** Work to be completed **
Return every record below exactly as written, omitting any pictures.

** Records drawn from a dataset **
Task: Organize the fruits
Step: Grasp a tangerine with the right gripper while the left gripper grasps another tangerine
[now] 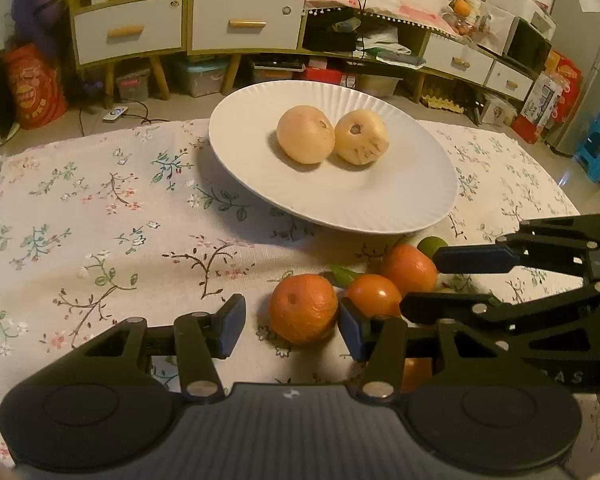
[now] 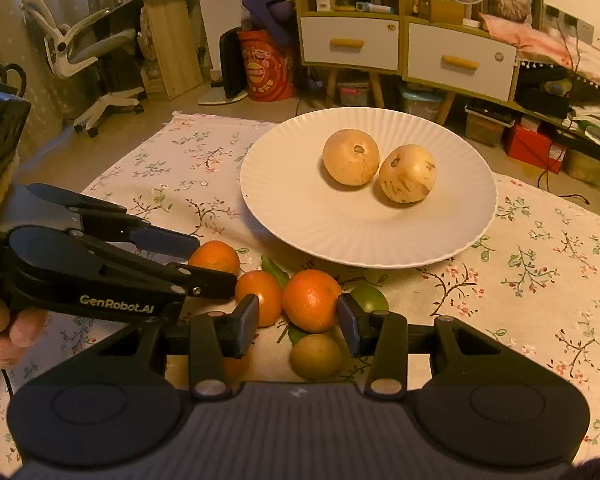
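Pale fruits (image 2: 351, 157), two, on one plate (image 2: 300, 220) — three oranges (image 2: 311, 300) beside; left hand-held gripper (image 1: 292, 328), right hand-held gripper (image 2: 298, 322) apart.

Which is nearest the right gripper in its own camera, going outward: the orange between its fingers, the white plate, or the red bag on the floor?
1. Orange, between the right gripper's fingers.
2. White plate, behind the fruit.
3. Red bag, far back on the floor.
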### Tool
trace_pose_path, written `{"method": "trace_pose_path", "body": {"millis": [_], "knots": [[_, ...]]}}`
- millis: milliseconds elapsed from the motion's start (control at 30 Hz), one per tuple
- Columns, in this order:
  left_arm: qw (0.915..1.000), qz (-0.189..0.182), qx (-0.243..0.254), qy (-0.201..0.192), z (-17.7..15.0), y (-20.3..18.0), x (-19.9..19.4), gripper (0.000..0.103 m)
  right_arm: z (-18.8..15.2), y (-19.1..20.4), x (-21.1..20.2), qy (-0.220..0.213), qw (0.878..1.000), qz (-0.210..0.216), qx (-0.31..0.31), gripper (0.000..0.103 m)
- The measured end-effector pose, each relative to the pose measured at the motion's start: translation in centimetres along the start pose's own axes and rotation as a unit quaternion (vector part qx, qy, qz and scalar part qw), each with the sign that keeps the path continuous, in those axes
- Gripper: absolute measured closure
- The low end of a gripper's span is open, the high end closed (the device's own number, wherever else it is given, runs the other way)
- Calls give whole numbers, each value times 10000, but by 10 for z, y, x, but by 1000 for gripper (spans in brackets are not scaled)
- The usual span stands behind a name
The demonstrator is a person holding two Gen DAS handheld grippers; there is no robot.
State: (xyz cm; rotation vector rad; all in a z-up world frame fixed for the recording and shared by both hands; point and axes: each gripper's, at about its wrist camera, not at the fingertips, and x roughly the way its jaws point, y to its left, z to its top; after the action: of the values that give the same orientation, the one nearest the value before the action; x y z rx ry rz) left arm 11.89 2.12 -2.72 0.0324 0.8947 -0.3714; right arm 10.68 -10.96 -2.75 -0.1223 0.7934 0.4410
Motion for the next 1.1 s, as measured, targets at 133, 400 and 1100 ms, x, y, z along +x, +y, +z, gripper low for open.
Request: {"method": "trace_pose_path", "body": {"millis": [133,400,1100], "knots": [[10000,14,-1,-17,0,-1,2,71,1,0,0,5,10000,-29,23,62],[9999,104,40,26,1,-2,-2,78,3,2,2,37,9999,-93,13,62],[9999,99,39,85,3,-4,-8,79,12,10,11,218,9985,-446,-228,75]]}}
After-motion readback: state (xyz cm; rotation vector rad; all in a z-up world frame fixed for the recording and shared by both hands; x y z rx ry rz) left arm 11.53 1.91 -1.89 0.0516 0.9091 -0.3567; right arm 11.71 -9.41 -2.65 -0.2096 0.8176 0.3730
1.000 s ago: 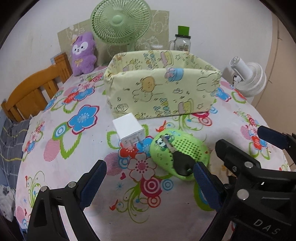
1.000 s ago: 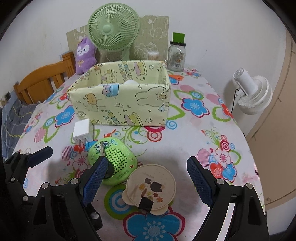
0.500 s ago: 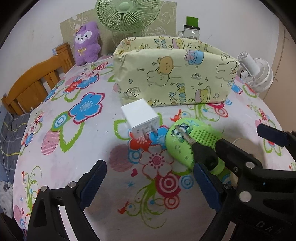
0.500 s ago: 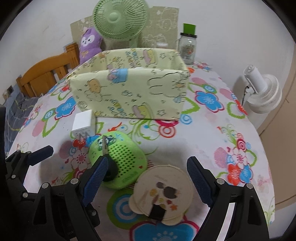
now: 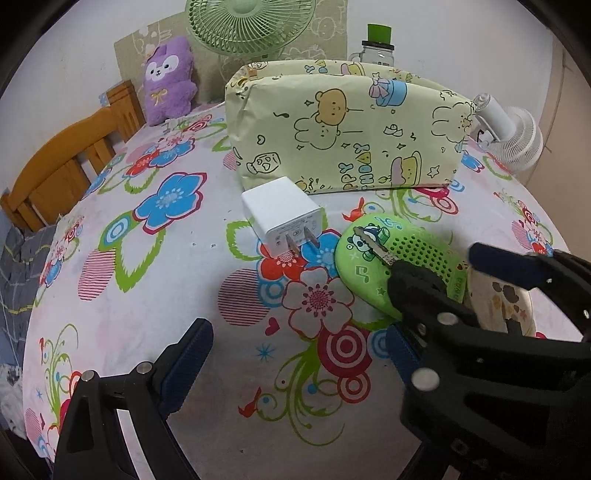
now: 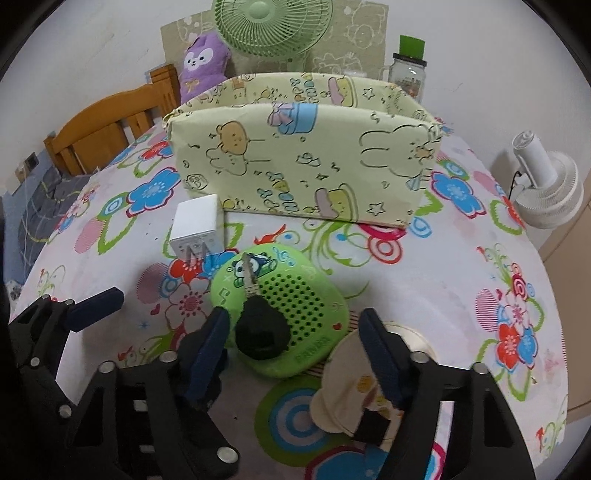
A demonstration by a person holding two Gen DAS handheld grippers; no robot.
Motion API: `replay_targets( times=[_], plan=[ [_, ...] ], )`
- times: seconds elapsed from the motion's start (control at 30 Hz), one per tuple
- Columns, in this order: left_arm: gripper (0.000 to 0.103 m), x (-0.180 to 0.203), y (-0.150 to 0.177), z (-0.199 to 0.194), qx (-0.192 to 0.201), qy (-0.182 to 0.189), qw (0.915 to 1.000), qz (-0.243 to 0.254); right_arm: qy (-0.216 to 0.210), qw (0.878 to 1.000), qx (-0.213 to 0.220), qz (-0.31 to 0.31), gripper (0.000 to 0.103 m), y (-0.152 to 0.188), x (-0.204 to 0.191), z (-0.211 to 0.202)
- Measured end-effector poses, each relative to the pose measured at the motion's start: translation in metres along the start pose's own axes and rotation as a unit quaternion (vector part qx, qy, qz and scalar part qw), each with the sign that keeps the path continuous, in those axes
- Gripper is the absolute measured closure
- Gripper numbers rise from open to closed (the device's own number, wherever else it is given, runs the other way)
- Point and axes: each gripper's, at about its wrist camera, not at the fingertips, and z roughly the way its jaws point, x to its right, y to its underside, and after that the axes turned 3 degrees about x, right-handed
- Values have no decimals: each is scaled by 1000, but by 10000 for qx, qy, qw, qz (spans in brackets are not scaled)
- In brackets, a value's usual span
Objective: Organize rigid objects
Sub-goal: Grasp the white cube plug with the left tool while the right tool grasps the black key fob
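A black-headed key (image 6: pixel 258 321) lies on a green perforated speaker (image 6: pixel 295 314), also in the left wrist view (image 5: pixel 413 254). My right gripper (image 6: pixel 295 343) is partly closed, its fingers on either side of the key head and the speaker's near edge, not clamped. A white charger plug (image 5: pixel 284 218) lies to the left, in front of the yellow cartoon-print box (image 5: pixel 351 136). A round cream mirror (image 6: pixel 354 395) lies under the right finger. My left gripper (image 5: pixel 295 354) is open and empty over the tablecloth.
Behind the box stand a green fan (image 6: pixel 273 26), a purple plush toy (image 6: pixel 203 66) and a glass jar (image 6: pixel 408 72). A white fan (image 6: pixel 546 195) sits off the table's right edge. A wooden chair (image 5: pixel 66 162) is at the left.
Both grippers moved forward toward the objects. My right gripper narrowed around the key and speaker. The left gripper stayed open.
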Motion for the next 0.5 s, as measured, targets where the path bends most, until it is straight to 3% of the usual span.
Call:
replay_targets(
  times=[0.1,0.17,0.5],
  plan=[
    [7,0,0,-1,18,-5,10000,15,20,10000,-37,-91,52,-1,-5,2],
    [7,0,0,0,20,2,10000,18,-13,9998,-33,-170,67,-2,-8,1],
    [7,3,-7,-1,86,-25,9999,110,34,9998,5,-189,68,-7,-6,0]
  ],
)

** Written solution **
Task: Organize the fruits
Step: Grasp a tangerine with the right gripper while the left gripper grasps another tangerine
[now] 
[now] 
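Pale fruits (image 2: 351, 157), two, on one plate (image 2: 300, 220) — three oranges (image 2: 311, 300) beside; left hand-held gripper (image 1: 292, 328), right hand-held gripper (image 2: 298, 322) apart.

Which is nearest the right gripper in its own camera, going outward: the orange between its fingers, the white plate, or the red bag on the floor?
1. Orange, between the right gripper's fingers.
2. White plate, behind the fruit.
3. Red bag, far back on the floor.
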### Tool
trace_pose_path, written `{"method": "trace_pose_path", "body": {"millis": [_], "knots": [[_, ...]]}}`
- millis: milliseconds elapsed from the motion's start (control at 30 Hz), one per tuple
- Columns, in this order:
  left_arm: qw (0.915..1.000), qz (-0.189..0.182), qx (-0.243..0.254), qy (-0.201..0.192), z (-17.7..15.0), y (-20.3..18.0), x (-19.9..19.4), gripper (0.000..0.103 m)
  right_arm: z (-18.8..15.2), y (-19.1..20.4), x (-21.1..20.2), qy (-0.220..0.213), qw (0.878..1.000), qz (-0.210..0.216), qx (-0.31..0.31), gripper (0.000..0.103 m)
- The measured end-effector pose, each relative to the pose measured at the motion's start: translation in centimetres along the start pose's own axes and rotation as a unit quaternion (vector part qx, qy, qz and scalar part qw), each with the sign that keeps the path continuous, in those axes
- Gripper: absolute measured closure
- The low end of a gripper's span is open, the high end closed (the device's own number, wherever else it is given, runs the other way)
- Calls give whole numbers, each value times 10000, but by 10 for z, y, x, but by 1000 for gripper (spans in brackets are not scaled)
- The usual span stands behind a name
The demonstrator is a person holding two Gen DAS handheld grippers; there is no robot.
State: (xyz cm; rotation vector rad; all in a z-up world frame fixed for the recording and shared by both hands; point and axes: each gripper's, at about its wrist camera, not at the fingertips, and x roughly the way its jaws point, y to its left, z to its top; after the action: of the values that give the same orientation, the one nearest the value before the action; x y z rx ry rz) left arm 11.89 2.12 -2.72 0.0324 0.8947 -0.3714; right arm 10.68 -10.96 -2.75 -0.1223 0.7934 0.4410
Motion for the next 1.1 s, as measured, targets at 133, 400 and 1100 ms, x, y, z along +x, +y, +z, gripper low for open.
Request: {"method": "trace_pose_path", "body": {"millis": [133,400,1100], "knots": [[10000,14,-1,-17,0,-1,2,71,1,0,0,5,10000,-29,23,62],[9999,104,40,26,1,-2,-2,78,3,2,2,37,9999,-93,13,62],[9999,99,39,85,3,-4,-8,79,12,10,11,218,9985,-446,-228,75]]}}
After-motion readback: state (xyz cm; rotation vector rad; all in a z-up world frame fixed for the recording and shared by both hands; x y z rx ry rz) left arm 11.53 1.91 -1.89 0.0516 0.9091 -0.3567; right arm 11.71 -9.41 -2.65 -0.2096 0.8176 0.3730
1.000 s ago: 
1.000 s ago: 
0.500 s ago: 
0.500 s ago: 
now: 
now: 
A demonstration by a person holding two Gen DAS handheld grippers; no robot.
Motion API: `replay_targets( times=[_], plan=[ [_, ...] ], )`
- times: seconds elapsed from the motion's start (control at 30 Hz), one per tuple
- Columns, in this order: left_arm: gripper (0.000 to 0.103 m), x (-0.180 to 0.203), y (-0.150 to 0.177), z (-0.199 to 0.194), qx (-0.192 to 0.201), qy (-0.182 to 0.189), qw (0.915 to 1.000), qz (-0.243 to 0.254); right_arm: qy (-0.216 to 0.210), qw (0.878 to 1.000), qx (-0.213 to 0.220), qz (-0.31 to 0.31), gripper (0.000 to 0.103 m), y (-0.152 to 0.188), x (-0.204 to 0.191), z (-0.211 to 0.202)
- Measured end-effector poses, each relative to the pose measured at the motion's start: translation in metres along the start pose's own axes and rotation as a unit quaternion (vector part qx, qy, qz and scalar part qw), each with the sign that keeps the path continuous, in those axes
- Gripper is the absolute measured closure
- Gripper numbers rise from open to closed (the device's own number, wherever else it is given, runs the other way)
- Point and axes: each gripper's, at about its wrist camera, not at the fingertips, and z roughly the way its jaws point, x to its right, y to its underside, and after that the axes turned 3 degrees about x, right-handed
- Values have no decimals: each is scaled by 1000, but by 10000 for qx, qy, qw, qz (spans in brackets are not scaled)
- In brackets, a value's usual span
Objective: Organize rigid objects
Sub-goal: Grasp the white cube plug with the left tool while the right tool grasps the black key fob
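A black-headed key (image 6: pixel 258 321) lies on a green perforated speaker (image 6: pixel 295 314), also in the left wrist view (image 5: pixel 413 254). My right gripper (image 6: pixel 295 343) is partly closed, its fingers on either side of the key head and the speaker's near edge, not clamped. A white charger plug (image 5: pixel 284 218) lies to the left, in front of the yellow cartoon-print box (image 5: pixel 351 136). A round cream mirror (image 6: pixel 354 395) lies under the right finger. My left gripper (image 5: pixel 295 354) is open and empty over the tablecloth.
Behind the box stand a green fan (image 6: pixel 273 26), a purple plush toy (image 6: pixel 203 66) and a glass jar (image 6: pixel 408 72). A white fan (image 6: pixel 546 195) sits off the table's right edge. A wooden chair (image 5: pixel 66 162) is at the left.
Both grippers moved forward toward the objects. My right gripper narrowed around the key and speaker. The left gripper stayed open.
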Motion for the next 0.5 s, as measured, targets where the path bends most, until it is straight to 3% of the usual span.
Call:
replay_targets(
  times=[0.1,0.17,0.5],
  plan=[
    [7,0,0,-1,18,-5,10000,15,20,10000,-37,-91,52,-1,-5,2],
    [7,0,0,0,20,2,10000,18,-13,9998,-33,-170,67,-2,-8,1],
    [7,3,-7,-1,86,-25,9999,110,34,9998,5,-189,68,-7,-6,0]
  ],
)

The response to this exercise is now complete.